Label Conscious
grace_borgenicht_gallery_1954

Grace Borgenicht Gallery, 1954

At least nine signed Franz Klines that have traded over the past five years at major auction houses — including Christie’s London and New York; Koller, in Zurich; and Tajan, in Paris — may be fakes. All are untitled ink-on-paper works from the early 1950s, and all have identical block-letter Kline signatures. On the reverse of each is a label from the Grace Borgenicht Gallery, at 1018 Madison Avenue, in New York.

That provenance is suspect, according to William Mac Chambers, a New York private dealer who was a Borgenicht employee for 23 years. “The label is not our label,” he states. “It’s a fake label.” Chambers will not provide a facsimile of the genuine article, explaining that that would make further forgeries easier. He notes, however, that the size and typeface of the ones on the Klines are incorrect. In any case, a former colleague of his recently examined the gallery’s sold-works archive and no Klines were recorded during its existence, from 1951 to 1995 (Grace Borgenicht died in 2001).

Chambers, who has alerted several auction houses when Klines bearing the Borgenicht label have come up for sale, says he found out about the putative counterfeits by chance several years ago when the New York dealer Mary-Anne Martin called him about four such works that had been brought to the gallery for possible consignment. After he cast doubt on the labels, Martin turned down the deal. “I remember those,” confirms Martin. “They came from Italy, and there was a batch of them.”

The priciest of the disputed Klines, Untitled (1953), brought £82,850 ($165,000) at Christie’s London in July 2008. (The artist’s works on paper with other provenances have fetched as much as $665,000 at auction.) In 2004 two others went for more than $100,000 each in separate sales at Christie’s New York. “Christie’s upholds the highest standards when establishing the authenticity of the works that we sell and to date has not received any concerns questioning the provenance of any of these works,” says a spokesperson for the firm. “We are investigating the matter further.”

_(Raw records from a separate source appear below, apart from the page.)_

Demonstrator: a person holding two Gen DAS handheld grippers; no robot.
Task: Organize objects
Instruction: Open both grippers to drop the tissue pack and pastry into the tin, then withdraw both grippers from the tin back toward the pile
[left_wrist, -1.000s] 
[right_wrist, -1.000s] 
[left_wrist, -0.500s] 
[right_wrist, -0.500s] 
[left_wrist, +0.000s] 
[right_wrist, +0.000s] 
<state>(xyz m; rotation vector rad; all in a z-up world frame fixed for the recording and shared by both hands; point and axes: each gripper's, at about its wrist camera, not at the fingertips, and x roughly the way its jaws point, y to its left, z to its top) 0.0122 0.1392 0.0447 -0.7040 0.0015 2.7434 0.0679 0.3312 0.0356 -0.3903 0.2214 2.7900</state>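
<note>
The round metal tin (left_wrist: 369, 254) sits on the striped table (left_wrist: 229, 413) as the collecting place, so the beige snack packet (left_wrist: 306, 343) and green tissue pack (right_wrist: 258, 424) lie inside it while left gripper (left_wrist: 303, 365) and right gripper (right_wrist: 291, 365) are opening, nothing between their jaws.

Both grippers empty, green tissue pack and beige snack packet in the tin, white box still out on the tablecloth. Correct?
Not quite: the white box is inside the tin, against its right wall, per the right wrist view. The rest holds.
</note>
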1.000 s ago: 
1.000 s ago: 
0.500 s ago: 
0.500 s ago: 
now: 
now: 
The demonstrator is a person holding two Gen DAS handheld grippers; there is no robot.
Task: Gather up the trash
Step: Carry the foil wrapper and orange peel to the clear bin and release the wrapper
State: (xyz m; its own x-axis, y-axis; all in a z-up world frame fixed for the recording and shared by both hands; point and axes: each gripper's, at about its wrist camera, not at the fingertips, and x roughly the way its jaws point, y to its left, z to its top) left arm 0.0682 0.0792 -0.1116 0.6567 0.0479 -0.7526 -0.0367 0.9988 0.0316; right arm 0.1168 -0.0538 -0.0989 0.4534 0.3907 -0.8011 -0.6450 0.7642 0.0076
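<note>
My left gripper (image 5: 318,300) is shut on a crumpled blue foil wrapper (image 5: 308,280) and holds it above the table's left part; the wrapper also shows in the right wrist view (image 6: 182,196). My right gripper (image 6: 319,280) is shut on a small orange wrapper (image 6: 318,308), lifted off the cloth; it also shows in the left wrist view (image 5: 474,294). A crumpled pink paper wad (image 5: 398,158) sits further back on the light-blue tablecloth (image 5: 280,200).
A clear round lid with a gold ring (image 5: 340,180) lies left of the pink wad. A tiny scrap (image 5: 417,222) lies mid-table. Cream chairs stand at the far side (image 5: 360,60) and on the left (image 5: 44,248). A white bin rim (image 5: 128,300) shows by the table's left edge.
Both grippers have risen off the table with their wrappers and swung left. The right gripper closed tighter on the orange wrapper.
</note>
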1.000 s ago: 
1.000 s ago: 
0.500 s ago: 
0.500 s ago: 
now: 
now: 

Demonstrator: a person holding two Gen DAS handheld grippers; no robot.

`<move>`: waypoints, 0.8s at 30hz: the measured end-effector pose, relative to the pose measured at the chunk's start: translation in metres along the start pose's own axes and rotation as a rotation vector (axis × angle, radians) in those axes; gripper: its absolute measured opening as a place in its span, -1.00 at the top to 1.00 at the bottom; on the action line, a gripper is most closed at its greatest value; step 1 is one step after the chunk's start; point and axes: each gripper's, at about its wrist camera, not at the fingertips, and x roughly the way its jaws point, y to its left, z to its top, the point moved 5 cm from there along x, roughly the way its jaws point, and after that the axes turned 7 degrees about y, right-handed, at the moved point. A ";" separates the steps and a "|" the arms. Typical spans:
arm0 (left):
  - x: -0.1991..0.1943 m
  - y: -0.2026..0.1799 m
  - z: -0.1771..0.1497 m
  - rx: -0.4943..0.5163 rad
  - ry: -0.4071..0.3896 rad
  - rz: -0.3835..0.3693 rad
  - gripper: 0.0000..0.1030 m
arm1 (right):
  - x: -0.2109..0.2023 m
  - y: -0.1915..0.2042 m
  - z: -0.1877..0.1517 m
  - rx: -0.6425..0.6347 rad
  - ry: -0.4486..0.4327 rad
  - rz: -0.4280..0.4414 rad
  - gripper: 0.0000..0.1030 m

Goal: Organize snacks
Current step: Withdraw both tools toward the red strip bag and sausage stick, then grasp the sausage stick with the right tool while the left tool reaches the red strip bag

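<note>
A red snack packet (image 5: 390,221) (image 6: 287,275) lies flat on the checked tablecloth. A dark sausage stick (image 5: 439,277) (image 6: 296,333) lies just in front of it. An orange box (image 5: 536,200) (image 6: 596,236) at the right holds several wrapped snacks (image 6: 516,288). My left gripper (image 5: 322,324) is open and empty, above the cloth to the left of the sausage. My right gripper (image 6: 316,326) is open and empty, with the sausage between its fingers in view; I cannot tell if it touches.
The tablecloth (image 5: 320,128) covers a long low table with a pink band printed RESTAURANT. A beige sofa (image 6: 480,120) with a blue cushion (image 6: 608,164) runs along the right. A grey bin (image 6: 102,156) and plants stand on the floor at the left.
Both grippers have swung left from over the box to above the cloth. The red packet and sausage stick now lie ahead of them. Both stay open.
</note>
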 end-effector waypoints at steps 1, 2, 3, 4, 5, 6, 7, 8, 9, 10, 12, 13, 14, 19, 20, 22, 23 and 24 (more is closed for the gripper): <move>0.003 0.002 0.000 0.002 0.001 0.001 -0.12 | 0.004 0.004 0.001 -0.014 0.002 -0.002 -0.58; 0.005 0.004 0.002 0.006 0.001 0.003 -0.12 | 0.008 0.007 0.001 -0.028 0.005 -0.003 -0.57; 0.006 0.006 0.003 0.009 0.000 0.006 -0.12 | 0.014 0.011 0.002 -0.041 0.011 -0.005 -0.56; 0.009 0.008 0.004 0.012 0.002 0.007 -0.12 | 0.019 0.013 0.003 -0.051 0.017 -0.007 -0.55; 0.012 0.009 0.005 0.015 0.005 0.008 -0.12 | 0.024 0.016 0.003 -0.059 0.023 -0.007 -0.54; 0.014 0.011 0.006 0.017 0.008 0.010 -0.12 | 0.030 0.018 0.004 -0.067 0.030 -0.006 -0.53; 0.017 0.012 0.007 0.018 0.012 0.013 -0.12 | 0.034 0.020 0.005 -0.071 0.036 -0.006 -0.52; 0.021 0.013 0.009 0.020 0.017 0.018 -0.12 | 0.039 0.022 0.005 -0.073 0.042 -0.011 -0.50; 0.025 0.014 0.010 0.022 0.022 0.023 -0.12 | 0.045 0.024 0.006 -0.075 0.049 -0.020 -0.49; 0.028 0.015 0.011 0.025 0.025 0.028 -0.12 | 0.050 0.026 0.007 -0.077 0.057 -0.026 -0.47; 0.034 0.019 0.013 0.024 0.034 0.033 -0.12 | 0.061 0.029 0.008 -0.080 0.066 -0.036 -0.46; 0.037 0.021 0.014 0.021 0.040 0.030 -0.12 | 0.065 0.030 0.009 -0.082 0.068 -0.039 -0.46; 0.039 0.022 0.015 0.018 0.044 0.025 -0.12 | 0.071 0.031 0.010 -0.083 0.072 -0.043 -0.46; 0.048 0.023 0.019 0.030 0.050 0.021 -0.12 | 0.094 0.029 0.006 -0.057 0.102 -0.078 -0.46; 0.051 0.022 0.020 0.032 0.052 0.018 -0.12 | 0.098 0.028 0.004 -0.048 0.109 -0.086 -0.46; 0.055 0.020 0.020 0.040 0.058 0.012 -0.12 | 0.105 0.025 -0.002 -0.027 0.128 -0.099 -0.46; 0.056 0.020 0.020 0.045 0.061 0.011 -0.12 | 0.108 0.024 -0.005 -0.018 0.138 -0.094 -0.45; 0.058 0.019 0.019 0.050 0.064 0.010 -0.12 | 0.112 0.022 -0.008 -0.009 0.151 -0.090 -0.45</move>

Last November, a Kline with the Borgenicht provenance was withdrawn by the seller at the 11th hour from a sale at Vienna’s Dorotheum. Another of the suspect Klines sold in October 2007 for approximately $5,000 at the Cobbs Auctioneers, in Peterborough, New Hampshire. The buyer was the Massachusetts private dealer John Raimondi. He subsequently consigned the drawing to New York’s L & M Arts, where, aggressively priced at $250,000, it found no buyer. He then consigned it to the Chicago auctioneer Leslie Hindman, which made the work the cover lot of its December 2008 sale. Estimated at $50,000 to $70,000, the drawing again failed to sell. “Nobody questioned the authenticity,” says Hindman.

The Kline is now back on Raimondi’s wall. “I still think it’s great,” he says, though he does recall that he was initially dubious of the its authenticity because Cobbs is better known for antiques than for postwar art. But the firm’s owner assured him that the work was from a reputable collector.

Two more of the suspect Klines have appeared at Cobbs since Raimondi’s acquisition, including one that was hammered down at $25,000 in July 2009 and another that sold for $28,750 in October 2009. The July buyer returned the drawing to the house on the advice of the New York dealer Armand Bartos, who had seen another Kline with the same provenance in the booth of an American dealer at Art Basel in 2007 and found the label unconvincing. Cobbs took the piece back but resold it to a buyer whom CFO Dudley Cobb characterizes as “one of the major New York art dealers,” who had missed it at the July sale.

“The first buyer said he didn’t want to put it in his collection with that label on it,” says Cobb. “If we thought something was signed Kline and was bogus, we wouldn’t handle it.”

“The trade in Kline forgeries is extensive, and there have been a lot of Klines offered by major auction houses that are extremely questionable,” says the Kline scholar and author Stephen Foster, who while declining to comment on any of the Borgenicht-labeled works, adds, “To tell a person who spent $100,000 on a work that it’s worthless is pretty harsh.”

It may seem strange that so much doubt is possible about the oeuvre of so well-known an artist. But, remarkably for someone of Kline’s stature, he has no catalogue raisonné and his estate is not active. This leaves the field vulnerable to disreputable dealing. “There are a lot of troubled Klines in the market, and nobody knows where they’re from. It’s a buyer-beware situation,” says New York dealer David McKee, who represented the Kline estate in the ’70s and for years, together with the late New York dealer Allan Stone, informally vetted the artist’s works for Christie’s and Sotheby’s.

“What we are left with now is opinions, because there’s no constituted entity that can write certificates for Kline,” says Foster. “I hope that changes in the future.